== Goal of the exercise ==
Once every line below with "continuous" has been counted, state the total and nothing else.

== Recorded data ==
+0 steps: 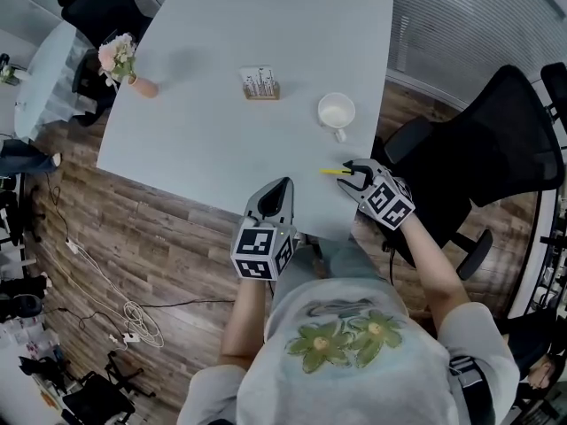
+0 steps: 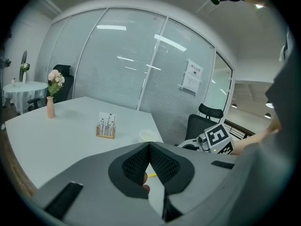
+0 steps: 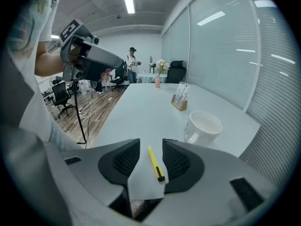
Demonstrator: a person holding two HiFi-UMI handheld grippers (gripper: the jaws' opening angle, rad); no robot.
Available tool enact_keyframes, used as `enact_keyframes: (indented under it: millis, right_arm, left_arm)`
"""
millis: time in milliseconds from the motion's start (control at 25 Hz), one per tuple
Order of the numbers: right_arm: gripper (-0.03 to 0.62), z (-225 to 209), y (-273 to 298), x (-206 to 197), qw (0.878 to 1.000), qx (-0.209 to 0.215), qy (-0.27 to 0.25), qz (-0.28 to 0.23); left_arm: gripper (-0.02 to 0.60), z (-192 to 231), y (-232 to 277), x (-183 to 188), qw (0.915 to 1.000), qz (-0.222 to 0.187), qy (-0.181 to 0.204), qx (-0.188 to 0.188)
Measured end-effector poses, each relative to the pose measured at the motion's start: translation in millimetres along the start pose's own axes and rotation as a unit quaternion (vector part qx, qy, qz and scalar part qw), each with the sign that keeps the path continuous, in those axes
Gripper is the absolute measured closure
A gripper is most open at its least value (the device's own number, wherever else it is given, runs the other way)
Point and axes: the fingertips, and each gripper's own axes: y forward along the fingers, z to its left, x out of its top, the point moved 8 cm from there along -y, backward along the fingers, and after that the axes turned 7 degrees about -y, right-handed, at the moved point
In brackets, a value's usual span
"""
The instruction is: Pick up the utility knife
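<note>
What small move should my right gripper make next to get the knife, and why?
Probably lower a touch and close the right gripper: its jaws stand apart with the yellow knife lying flat on the table between them, not yet squeezed.

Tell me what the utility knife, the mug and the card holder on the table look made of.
The utility knife looks like plastic: matte yellow body, black end. The mug is probably glazed ceramic: white, soft sheen, thick rim. The card holder seems wooden: light brown base, grain too small to confirm.
</note>
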Motion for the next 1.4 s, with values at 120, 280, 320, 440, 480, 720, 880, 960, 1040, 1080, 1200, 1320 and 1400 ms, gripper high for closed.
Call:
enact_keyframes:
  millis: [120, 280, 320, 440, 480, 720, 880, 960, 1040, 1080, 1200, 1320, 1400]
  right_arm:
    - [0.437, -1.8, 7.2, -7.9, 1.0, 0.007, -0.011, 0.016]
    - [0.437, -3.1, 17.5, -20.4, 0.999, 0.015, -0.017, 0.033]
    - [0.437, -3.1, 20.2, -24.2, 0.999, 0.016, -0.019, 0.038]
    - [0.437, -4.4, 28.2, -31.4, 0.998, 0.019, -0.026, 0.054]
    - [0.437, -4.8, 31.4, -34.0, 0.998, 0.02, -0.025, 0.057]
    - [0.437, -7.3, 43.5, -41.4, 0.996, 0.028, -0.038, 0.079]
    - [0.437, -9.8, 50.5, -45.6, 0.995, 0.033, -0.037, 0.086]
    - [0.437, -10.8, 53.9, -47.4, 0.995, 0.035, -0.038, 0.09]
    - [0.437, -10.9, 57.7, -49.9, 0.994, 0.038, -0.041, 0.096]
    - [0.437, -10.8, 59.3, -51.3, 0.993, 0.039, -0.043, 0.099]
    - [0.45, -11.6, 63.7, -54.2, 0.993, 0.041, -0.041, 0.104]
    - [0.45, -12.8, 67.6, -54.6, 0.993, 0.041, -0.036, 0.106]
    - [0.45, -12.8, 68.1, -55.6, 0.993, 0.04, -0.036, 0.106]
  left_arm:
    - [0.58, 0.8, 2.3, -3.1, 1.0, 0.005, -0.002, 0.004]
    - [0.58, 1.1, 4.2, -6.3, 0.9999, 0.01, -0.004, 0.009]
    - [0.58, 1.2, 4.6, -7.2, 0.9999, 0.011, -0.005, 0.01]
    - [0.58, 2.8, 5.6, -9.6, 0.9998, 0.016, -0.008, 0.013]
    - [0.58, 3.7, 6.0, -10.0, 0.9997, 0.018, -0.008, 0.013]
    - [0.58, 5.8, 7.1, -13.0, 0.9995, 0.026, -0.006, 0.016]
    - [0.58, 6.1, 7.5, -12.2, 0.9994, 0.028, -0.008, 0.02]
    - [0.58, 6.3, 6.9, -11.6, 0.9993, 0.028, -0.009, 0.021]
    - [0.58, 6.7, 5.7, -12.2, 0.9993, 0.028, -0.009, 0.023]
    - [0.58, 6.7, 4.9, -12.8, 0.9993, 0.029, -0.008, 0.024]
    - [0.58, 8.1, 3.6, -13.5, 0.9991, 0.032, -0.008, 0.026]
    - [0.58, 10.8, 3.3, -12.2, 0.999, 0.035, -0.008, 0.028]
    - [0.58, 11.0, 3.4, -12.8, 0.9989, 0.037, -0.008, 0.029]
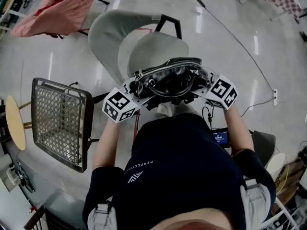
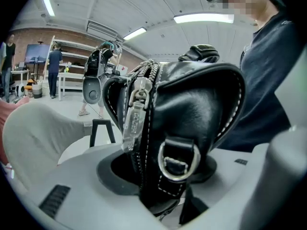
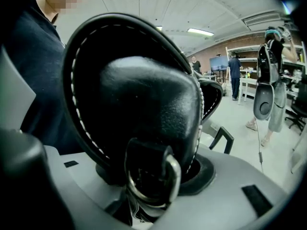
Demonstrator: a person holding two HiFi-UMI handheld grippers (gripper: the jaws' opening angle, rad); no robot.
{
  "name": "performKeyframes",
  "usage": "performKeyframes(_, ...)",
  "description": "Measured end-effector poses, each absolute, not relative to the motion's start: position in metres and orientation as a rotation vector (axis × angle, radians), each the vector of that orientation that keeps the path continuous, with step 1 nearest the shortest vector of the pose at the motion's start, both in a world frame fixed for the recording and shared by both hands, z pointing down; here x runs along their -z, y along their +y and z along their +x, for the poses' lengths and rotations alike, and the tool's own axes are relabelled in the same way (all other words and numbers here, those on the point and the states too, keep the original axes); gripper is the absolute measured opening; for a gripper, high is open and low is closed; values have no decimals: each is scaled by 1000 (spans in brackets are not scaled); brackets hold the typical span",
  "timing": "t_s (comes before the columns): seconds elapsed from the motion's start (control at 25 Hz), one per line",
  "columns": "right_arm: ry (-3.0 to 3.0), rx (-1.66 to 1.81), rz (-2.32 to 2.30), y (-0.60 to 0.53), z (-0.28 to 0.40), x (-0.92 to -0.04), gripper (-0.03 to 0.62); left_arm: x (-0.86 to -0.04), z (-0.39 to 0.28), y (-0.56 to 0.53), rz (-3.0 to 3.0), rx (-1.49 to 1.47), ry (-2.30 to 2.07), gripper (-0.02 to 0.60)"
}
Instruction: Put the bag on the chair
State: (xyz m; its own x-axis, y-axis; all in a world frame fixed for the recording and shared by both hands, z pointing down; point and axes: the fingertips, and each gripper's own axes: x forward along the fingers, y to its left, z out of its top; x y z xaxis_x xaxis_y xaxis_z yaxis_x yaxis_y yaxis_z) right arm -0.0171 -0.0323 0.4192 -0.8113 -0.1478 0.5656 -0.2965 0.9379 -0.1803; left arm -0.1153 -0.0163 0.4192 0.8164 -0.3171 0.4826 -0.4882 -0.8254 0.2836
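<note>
Two hand-held grippers clamp the black leather handbag (image 1: pixel 168 78) with a silver zip: the left gripper (image 1: pixel 135 91) grips one end, the right gripper (image 1: pixel 207 84) the other. The handbag is held over the front of the grey shell chair (image 1: pixel 144 47). White print on the person's dark shirt (image 1: pixel 192 176) reads "PERFECTIO…". Lettering on the zip-pull (image 2: pixel 130 123) is illegible.

Shirt (image 1: pixel 182 176) back: white print reads "PERFECTIO", with the end of the word lost in a fold; small white chevron logo just below it

Cube on left gripper (image 1: pixel 135 87) and cube on right gripper (image 1: pixel 204 83): black-and-white square markers, no letters or digits

Small screen (image 1: pixel 221 137) by the right arm: lit blue, characters too small to read

Zip pull (image 2: pixel 130 121) on bag (image 2: pixel 192 109): embossed lettering, blurred and unreadable

Right gripper view: nothing readable
</note>
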Motion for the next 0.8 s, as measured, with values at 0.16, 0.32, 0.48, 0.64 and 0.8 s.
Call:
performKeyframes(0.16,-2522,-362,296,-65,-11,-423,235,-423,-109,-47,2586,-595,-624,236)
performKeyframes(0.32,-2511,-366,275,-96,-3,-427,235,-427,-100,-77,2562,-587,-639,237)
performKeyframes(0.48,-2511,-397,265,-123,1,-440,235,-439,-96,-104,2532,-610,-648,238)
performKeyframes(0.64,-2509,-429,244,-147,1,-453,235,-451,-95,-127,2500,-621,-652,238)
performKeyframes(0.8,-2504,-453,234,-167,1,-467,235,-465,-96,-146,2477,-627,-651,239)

== Your response ==
2